Directions for this task: Return exactly the lines of the records below, starting at the line that contains "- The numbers" and ending at the line that contains "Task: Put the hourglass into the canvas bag", with both of those lines kept.

▽

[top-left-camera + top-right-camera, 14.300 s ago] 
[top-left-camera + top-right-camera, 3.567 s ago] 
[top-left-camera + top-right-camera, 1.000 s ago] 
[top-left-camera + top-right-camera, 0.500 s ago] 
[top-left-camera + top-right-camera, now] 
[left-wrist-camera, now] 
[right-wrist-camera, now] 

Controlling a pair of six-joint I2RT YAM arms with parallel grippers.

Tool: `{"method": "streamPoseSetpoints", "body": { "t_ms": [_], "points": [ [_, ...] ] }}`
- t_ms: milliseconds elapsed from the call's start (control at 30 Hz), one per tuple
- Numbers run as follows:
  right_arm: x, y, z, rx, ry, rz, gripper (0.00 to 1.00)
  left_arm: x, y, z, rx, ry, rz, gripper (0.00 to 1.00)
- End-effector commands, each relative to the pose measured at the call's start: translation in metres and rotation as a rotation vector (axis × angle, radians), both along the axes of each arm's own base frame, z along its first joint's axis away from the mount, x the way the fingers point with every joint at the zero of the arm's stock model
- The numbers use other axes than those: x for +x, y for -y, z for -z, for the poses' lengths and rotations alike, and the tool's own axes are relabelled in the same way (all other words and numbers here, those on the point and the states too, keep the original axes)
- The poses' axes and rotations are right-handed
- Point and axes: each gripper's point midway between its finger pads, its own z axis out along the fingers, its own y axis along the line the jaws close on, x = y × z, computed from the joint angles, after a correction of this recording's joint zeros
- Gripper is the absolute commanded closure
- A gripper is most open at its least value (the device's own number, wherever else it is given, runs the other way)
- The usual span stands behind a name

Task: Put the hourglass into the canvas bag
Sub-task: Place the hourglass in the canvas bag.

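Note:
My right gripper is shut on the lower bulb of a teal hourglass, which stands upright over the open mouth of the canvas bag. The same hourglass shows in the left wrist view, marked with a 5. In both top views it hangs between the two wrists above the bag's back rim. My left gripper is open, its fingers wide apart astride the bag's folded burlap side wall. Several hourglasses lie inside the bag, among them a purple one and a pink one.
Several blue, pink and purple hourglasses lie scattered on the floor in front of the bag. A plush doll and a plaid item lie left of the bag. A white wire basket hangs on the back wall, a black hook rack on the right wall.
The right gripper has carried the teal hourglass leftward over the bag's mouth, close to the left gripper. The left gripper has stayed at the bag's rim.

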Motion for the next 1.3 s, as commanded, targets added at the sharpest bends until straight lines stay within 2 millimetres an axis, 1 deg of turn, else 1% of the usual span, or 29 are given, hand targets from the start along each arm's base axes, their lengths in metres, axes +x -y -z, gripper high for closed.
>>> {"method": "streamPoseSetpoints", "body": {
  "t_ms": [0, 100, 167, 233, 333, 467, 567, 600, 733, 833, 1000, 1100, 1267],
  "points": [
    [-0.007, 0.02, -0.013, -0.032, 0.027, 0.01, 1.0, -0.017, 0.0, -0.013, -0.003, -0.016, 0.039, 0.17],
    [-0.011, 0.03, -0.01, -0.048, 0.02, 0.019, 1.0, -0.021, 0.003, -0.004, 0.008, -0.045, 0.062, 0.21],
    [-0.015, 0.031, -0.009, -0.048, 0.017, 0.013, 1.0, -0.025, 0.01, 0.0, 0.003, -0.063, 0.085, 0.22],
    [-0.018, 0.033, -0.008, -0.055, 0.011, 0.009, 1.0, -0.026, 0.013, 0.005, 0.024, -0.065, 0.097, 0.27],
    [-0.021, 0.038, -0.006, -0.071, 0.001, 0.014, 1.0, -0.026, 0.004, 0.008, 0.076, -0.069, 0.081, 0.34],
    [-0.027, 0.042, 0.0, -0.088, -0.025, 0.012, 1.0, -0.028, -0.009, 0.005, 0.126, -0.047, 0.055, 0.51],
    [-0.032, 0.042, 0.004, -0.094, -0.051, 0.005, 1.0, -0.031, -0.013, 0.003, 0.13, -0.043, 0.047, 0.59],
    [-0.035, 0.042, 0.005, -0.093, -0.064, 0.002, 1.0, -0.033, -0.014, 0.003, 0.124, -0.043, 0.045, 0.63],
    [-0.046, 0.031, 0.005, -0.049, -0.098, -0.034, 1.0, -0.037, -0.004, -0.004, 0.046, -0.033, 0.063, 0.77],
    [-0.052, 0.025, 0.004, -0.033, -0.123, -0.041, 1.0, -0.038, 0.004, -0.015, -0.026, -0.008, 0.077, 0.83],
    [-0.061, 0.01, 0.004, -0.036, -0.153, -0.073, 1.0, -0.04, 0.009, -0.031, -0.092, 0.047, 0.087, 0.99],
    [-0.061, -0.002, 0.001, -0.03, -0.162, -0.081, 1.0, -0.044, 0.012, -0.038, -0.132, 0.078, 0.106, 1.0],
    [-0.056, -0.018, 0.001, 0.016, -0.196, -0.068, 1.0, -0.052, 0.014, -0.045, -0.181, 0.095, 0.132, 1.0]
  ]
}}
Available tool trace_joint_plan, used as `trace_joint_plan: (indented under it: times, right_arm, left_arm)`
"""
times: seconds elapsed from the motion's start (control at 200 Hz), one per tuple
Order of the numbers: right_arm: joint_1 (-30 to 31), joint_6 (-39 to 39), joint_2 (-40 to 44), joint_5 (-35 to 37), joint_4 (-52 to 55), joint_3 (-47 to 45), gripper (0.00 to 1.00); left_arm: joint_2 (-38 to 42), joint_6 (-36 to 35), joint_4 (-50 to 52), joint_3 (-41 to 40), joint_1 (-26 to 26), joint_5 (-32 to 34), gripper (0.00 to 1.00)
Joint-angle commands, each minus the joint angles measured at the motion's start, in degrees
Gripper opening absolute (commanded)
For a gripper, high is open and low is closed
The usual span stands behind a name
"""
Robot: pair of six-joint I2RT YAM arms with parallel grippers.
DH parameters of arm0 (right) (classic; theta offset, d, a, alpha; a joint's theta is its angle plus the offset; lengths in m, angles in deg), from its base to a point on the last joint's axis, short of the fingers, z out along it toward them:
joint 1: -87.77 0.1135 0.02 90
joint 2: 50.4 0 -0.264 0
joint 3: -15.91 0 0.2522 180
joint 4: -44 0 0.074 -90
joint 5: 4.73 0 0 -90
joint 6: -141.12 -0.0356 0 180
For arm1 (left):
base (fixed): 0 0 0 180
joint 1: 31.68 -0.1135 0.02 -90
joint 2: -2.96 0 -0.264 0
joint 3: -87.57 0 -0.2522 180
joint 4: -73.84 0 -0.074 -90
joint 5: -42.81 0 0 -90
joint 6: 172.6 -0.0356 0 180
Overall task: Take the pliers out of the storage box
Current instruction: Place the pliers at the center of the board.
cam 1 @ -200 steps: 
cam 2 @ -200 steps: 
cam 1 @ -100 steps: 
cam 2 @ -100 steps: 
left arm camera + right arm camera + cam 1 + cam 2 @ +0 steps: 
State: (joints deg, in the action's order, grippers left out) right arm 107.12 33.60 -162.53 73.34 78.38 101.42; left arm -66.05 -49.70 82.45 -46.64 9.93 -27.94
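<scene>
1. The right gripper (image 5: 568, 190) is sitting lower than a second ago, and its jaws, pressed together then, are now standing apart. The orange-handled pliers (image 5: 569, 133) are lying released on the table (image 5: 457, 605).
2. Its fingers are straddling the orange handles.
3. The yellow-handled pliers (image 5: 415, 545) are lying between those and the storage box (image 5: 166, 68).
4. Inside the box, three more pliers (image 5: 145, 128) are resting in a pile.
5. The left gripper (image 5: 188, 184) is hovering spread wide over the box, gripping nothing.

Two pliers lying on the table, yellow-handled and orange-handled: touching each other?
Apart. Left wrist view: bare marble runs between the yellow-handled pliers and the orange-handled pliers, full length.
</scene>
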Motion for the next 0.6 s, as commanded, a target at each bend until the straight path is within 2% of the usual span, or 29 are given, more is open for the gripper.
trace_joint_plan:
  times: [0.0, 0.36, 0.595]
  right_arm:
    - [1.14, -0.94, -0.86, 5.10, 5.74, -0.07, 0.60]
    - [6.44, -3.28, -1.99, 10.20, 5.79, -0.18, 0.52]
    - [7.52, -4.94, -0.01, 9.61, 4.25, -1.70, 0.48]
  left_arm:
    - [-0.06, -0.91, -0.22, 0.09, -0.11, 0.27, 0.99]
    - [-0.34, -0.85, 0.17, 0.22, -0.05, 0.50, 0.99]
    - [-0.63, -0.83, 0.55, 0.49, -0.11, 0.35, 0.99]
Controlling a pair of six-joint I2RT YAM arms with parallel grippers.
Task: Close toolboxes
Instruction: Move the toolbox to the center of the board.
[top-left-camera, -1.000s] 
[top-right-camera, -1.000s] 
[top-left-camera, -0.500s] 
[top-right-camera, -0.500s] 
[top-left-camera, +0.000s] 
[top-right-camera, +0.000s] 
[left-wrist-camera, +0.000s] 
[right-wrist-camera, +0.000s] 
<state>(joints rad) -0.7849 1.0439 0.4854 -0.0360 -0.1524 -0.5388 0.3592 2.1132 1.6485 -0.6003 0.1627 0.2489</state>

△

Response below:
- The numbers use other axes than those: x for +x, y for -y, z for -z, for the poses' lengths and rotations alike, and the tool's own axes are relabelled in the same way (all other words and numbers here, those on the point and the states too, keep the original axes)
- The poses' axes and rotations are right-handed
- Point and axes: each gripper's point midway between its finger pads, its own z axis out along the fingers, its own y axis along the line the jaws close on, x = y × z, computed from the joint angles, after a correction of this recording's joint zeros
- Gripper is the absolute commanded closure
- A gripper is most open at its least value (the device's own number, wherever else it is given, runs the other way)
- The usual span stands behind a name

Task: Put the hourglass into the canvas bag

This answer has been written out in full.